I'm anxious of going to bed tonight now. I just know I'm going to have that terrible Platypus eating a banana nightmare again ...

By Wallace Turner (not verified) on 19 May 2008 #permalink

Funny, when you think about it. These buffoons point and sneer at the "evolutionists" and yet it was those same evolutionists that made the discoveries and published the papers. They did all the work, not their foolish detractors who did none.

I have yet to see where this research in any way detracts from the ToE. Indeed, quite the contrary.

When was the last time any YEC organization actually did science in any field, or indeed, was equiped to do such?

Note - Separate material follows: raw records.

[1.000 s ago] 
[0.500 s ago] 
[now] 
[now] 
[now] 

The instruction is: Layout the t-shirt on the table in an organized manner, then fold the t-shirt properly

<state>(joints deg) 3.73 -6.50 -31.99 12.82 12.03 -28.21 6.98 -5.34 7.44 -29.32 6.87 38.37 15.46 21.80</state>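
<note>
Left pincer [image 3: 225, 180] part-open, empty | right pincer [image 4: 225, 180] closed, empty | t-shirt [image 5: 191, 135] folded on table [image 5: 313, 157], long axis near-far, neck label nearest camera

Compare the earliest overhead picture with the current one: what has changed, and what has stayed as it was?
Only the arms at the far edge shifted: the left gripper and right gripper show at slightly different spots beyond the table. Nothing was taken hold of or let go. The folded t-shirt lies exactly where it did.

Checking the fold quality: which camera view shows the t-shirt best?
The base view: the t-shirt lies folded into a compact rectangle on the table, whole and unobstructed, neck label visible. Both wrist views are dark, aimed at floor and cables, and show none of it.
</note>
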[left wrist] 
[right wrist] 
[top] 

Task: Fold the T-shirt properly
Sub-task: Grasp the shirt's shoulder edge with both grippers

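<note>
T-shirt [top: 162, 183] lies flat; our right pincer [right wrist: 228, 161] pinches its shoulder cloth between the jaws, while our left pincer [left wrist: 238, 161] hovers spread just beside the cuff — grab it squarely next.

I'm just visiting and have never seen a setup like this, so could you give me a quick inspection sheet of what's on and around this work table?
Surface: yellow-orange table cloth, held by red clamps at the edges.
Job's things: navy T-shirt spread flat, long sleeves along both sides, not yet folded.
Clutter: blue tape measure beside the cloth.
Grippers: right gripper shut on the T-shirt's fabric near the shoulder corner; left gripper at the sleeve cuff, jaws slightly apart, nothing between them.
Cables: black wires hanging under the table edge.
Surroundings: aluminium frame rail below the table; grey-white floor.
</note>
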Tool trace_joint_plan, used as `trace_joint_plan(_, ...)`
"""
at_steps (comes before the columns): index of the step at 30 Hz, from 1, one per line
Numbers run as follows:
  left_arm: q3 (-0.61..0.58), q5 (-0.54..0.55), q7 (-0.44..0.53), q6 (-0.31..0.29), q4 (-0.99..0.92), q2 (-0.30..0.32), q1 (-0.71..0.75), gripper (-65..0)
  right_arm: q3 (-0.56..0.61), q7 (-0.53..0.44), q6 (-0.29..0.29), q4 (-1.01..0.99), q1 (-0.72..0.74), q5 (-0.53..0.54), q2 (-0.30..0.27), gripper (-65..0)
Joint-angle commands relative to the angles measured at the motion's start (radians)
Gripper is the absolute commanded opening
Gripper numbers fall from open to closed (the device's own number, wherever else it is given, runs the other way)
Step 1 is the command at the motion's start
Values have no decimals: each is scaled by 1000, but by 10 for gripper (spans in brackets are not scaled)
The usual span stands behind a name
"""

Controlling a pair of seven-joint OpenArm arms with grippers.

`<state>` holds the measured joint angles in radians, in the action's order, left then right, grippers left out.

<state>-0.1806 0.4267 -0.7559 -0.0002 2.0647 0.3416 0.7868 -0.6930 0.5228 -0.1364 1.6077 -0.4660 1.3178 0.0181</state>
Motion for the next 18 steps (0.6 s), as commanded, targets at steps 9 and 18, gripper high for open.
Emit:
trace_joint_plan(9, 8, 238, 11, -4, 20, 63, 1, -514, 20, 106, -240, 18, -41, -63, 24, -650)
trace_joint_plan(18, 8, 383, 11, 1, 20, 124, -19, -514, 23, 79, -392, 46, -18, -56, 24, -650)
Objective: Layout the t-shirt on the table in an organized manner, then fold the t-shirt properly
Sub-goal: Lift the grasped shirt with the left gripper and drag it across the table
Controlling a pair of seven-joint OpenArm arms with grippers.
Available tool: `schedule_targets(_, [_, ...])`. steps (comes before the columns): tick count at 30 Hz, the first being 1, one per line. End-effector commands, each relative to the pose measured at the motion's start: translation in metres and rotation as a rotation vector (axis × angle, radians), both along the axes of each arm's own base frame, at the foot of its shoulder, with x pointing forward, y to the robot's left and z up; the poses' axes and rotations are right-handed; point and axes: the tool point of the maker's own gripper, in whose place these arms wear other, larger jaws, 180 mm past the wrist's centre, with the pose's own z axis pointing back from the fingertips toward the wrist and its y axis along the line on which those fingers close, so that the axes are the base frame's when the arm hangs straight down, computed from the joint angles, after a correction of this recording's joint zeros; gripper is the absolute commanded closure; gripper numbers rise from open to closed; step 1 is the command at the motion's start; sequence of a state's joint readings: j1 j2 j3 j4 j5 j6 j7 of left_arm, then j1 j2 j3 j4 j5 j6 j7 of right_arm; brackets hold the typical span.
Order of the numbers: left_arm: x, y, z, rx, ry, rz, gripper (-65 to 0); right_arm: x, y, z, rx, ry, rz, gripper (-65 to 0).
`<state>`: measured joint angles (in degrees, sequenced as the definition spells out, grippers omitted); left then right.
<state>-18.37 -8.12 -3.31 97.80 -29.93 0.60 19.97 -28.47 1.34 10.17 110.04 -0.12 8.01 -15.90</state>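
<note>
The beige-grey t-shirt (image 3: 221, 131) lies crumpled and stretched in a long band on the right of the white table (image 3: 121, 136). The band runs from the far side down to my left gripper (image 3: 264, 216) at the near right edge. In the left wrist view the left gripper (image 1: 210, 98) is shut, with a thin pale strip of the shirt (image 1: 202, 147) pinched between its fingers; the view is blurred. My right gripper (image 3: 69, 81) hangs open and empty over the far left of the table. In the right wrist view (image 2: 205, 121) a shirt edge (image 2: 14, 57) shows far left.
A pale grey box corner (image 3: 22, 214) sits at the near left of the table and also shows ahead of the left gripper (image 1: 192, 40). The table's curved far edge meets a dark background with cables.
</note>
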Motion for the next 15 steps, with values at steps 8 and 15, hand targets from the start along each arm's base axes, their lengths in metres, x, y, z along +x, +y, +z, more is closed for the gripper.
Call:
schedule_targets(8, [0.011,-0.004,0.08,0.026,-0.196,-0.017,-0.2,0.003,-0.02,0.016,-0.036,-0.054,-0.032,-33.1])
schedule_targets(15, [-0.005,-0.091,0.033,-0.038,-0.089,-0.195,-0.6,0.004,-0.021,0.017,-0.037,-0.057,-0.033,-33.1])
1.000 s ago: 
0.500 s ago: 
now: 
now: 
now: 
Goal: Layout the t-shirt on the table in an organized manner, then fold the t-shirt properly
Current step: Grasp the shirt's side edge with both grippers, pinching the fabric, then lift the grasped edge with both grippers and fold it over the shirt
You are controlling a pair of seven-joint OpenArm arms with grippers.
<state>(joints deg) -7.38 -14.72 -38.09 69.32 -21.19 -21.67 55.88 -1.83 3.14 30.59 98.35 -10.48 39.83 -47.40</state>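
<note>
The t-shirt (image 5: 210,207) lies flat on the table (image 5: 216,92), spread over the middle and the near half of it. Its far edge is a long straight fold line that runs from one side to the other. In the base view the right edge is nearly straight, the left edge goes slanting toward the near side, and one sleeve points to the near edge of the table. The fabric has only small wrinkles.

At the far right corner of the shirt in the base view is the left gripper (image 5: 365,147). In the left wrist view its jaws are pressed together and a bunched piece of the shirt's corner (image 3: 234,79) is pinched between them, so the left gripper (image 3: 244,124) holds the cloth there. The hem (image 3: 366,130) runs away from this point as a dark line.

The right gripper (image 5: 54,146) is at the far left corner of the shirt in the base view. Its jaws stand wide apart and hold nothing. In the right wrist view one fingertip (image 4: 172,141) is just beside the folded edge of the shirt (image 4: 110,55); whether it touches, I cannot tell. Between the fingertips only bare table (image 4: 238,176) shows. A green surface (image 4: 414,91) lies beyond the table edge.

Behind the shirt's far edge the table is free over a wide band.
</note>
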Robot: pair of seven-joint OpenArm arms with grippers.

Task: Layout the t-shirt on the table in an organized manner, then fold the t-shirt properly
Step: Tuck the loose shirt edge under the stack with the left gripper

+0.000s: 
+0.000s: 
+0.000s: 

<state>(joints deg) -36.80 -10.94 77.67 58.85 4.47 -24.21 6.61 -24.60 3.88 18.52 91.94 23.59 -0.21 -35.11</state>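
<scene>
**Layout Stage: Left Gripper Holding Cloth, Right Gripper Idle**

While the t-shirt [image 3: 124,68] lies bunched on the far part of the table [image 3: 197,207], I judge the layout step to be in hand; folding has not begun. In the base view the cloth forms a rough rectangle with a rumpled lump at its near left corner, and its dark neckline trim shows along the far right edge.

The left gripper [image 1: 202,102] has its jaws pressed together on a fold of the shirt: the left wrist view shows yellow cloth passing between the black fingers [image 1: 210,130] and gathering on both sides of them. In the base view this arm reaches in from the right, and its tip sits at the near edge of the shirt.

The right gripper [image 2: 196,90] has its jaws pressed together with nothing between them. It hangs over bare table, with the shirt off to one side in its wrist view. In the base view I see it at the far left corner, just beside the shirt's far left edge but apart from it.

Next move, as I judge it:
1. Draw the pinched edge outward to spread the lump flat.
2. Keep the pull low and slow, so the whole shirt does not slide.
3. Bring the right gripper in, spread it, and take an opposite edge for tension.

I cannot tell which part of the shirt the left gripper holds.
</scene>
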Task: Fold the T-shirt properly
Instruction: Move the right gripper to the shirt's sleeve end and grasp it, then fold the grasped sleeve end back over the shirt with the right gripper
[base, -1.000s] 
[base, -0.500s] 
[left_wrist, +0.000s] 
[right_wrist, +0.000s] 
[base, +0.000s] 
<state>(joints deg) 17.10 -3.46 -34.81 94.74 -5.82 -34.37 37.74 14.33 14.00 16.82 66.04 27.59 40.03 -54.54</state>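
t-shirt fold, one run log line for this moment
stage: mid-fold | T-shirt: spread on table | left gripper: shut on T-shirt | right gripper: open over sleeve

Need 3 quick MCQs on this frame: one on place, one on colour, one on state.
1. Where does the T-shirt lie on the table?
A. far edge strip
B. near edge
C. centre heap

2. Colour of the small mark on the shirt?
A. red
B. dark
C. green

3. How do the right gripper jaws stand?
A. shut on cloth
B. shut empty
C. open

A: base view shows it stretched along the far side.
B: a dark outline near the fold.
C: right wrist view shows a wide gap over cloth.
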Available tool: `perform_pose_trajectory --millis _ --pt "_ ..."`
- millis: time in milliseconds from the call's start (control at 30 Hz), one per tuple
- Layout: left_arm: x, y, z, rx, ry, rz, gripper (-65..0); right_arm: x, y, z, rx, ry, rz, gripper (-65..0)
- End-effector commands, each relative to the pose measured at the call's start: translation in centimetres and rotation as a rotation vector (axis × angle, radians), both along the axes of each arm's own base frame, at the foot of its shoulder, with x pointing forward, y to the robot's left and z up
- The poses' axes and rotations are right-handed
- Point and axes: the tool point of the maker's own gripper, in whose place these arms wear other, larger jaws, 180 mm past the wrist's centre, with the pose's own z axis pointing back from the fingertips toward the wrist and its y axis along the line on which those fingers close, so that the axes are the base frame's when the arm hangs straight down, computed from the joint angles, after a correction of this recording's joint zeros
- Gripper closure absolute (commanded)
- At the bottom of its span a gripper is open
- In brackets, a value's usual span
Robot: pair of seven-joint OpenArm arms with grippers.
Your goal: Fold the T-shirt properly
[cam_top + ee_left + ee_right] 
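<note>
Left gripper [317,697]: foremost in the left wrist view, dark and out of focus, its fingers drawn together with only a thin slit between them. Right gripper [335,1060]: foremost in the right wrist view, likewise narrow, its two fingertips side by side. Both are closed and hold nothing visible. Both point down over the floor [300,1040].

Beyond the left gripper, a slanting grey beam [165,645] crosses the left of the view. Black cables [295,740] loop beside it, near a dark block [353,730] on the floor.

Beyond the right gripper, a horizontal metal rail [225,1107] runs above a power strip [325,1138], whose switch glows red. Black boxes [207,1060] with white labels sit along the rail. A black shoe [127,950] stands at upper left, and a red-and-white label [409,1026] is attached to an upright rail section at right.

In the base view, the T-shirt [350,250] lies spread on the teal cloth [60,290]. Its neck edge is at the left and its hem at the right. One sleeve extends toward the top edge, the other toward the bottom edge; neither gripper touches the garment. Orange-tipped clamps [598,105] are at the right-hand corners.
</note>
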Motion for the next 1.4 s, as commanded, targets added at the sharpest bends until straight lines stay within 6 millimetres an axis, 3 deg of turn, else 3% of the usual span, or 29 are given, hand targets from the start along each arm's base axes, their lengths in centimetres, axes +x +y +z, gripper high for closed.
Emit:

Really, I'm asking.

doov

"It has been math probability, chemical structure, the discovery of precise cellular organization (biochemistry) that have played havoc with evolution theory."

This is clearly a reference to Dembski and Behe.

Too bad creationists only read crap pseudoscience and ignore actual science books.

Dembski and Wells, in their awful book The Design of Life, point out in a faux-triumphant sort of tone that although the platypus has characteristics we associate with birds and others we associate with mammals, even biologists admit that it's not a "transitional form" between birds and mammals. The book is loaded with forehead-slappers like that. The sad thing is, so few people understand the nature of evolution well enough to understand just why that's a stupid thing to say, and exactly why the platypus is not some sort of half-mammal half-bird transitional form. Needless to say, Dembski and Wells do nothing at all to explain how cladistic analysis of shared and derived characters actually works, or what the relationship between monotremes and therians is, or how once you understand that, the platypus makes perfect sense (or, perhaps I should say, as much sense as something as strange and grin-inducing as a platypus can make...).

Barry

By Barry Trask (not verified) on 19 May 2008 #permalink

Newspapers publish opinion sections because it keeps readers engaged. So they go ahead and print letters that are totally stupid, or fly in the face of reality, because they know it will generate MORE letters, etc.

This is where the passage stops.